So I survived nannying - and so did the children. For a long weekend at the beginning of Spring I don't think any of us appreciated the pouring rain, the gale force winds or the hail but god has mercy - and these days it's called Nintendo.

By the time I got home on Monday afternoon it was all I could do to roll cadaverously off the sofa (freshly built) to eat the delicious meal LB had cooked for me, a mouth-watering Thai beef salad no less. It marked the end of an interesting couple of days, culinarily speaking. The long weekend was all about toasted sandwiches, burritos and packet cake mixes... an insulting low after Friday's personal triumph in the kitchen.

Cake aside, yes I really did bake one, I was mindlessly flicking through Bill Granger's Sydney Food cook book when I struck upon a ricotta and tomato tart and, perhaps deluded after all the Masterchef that LB has been making me watch lately, decided that making puff pastry from scratch couldn't be that hard...

And it wasn't.

Granted it was messy and absolutely it was more cal than low but honestly, there was puff to my pastry AND, more importantlyslashsurprisingly, it was delicious. My eyes were like saucers at the shock and even now I catch myself saying quietly to no-one in particular, "I made puff pastry. From scratch. And it was delicious." Or rather... "And it was delicious??" with that slightly raised intonation that suggests shock and utter disbelief. So to make packet mix brownies 12 hours later was a rather depressing come down as you might imagine, irrespective of their compelling edibility (ed: is that even a word?). My new theory is, if you're going to O.D. on calories, you have to at least earn the right to do so by making the bloody thing yourself. This theory obviously applies to everything except Snickers bars.

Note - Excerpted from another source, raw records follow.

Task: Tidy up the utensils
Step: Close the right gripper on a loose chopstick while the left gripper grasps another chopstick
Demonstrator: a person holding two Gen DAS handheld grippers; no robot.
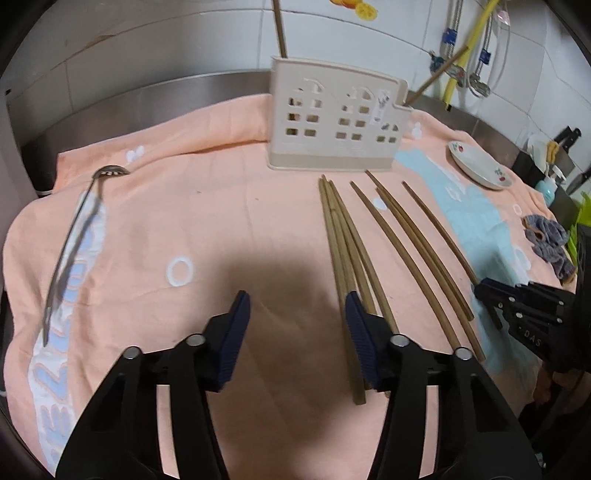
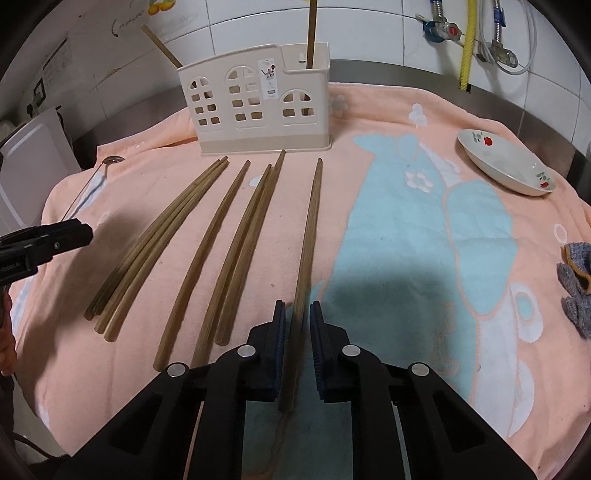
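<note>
Chopstick (image 2: pixel 308 236) between right gripper (image 2: pixel 297 308) pads, tilted down over towel (image 2: pixel 388 258), left gripper (image 1: pixel 295 306) apart, empty

Seven chopsticks (image 2: pixel 309 236) lie flat on one towel (image 2: pixel 406 258): a cluster of three, then a single, a pair, and another single. Two more chopsticks (image 2: pixel 312 33) stand in one holder (image 2: pixel 258 107), making nine. There is one spoon (image 1: pixel 77 229), one dish (image 2: pixel 509 166), one grey cloth (image 1: pixel 550 243) and two claws (image 2: pixel 297 314).
</note>
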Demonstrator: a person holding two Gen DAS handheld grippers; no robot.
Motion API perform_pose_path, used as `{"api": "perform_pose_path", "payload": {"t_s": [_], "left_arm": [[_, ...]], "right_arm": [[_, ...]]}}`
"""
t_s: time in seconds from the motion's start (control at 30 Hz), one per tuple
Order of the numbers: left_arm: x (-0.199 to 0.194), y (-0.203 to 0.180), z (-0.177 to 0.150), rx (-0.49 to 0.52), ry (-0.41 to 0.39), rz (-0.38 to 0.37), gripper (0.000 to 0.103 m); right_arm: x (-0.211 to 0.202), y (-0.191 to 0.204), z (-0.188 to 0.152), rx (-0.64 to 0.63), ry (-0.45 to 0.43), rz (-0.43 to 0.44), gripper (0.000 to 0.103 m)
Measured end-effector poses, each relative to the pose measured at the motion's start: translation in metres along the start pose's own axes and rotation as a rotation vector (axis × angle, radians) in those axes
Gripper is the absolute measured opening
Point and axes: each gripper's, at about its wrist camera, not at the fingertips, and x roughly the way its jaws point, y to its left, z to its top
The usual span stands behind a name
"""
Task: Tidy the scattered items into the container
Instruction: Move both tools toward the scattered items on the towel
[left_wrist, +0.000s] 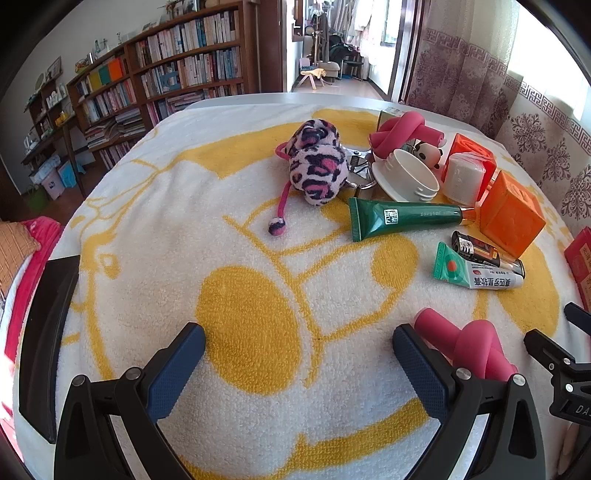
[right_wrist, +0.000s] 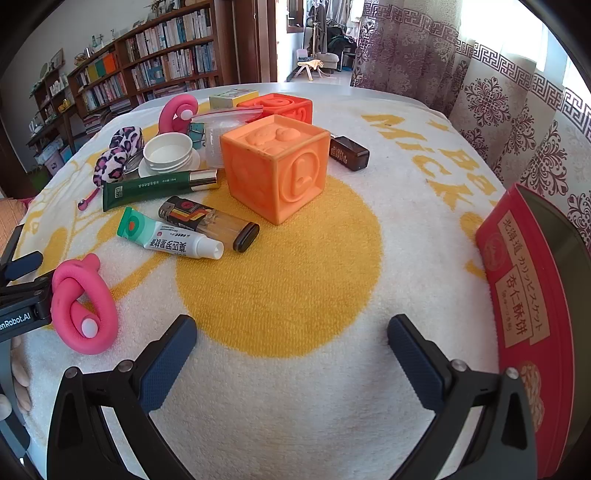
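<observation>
Left hand-held gripper: black frame, 2 blue pads with a fine knurled texture, spread wide, nothing between them. Right hand-held gripper: same build, likewise wide apart and holding nothing.

Towel: looped terry, white with yellow cartoon print, covering the desk.

Pink foam twist: soft matte tube knotted into a loop, white plug at 1 end, lying just beside the left gripper's right finger.

Red tin: the container; smooth printed metal wall with cream label panels, at the right edge of the towel, well apart from the pile.

Small ointment tube: green and white, crimped tail, touching a lighter with a clear amber body and black end.

Green tube: glossy, gold collar, lying flat.

Orange block: soft-looking cube with embossed relief faces. A 2nd, redder block behind it.

Brown bottle: rectangular, on its side, behind the orange block.

White lid: threaded round plastic, open side up.

Leopard plush: fuzzy pink, black and white, with a cord ending in a pompom.

2nd pink twist: far side of the pile.
</observation>
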Motion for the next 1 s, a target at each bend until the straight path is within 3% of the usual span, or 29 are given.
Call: {"api": "perform_pose_path", "payload": {"t_s": [0.37,0.63,0.87,1.0], "left_arm": [[-0.002,0.002,-0.002,0.007,0.014,-0.014,0.103],[-0.006,0.015,0.0,-0.052,0.012,0.001,0.102],[-0.02,0.034,0.017,-0.115,-0.018,0.013,0.102],[-0.029,0.028,0.03,-0.1,-0.041,0.002,0.102]], "right_arm": [[0.0,0.0,0.0,-0.001,0.001,0.001,0.103],[0.001,0.0,0.0,-0.001,0.001,0.0,0.103],[0.001,-0.001,0.001,0.001,0.001,0.001,0.103],[-0.001,-0.005,0.0,0.027,-0.01,0.019,0.103]]}}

Not much else happened over the weekend and yesterday I was at the gallery before heading to the bar. A long day by anyone's definition but I didn't really mind. LB told me I should get a 9 to 5 job and I told him it wasn't the 9 to 5 I objected to so much as the Monday to Friday. Give me crap wages and long shifts any day as long as I can have the mornings to myself to sit on the sofa and write.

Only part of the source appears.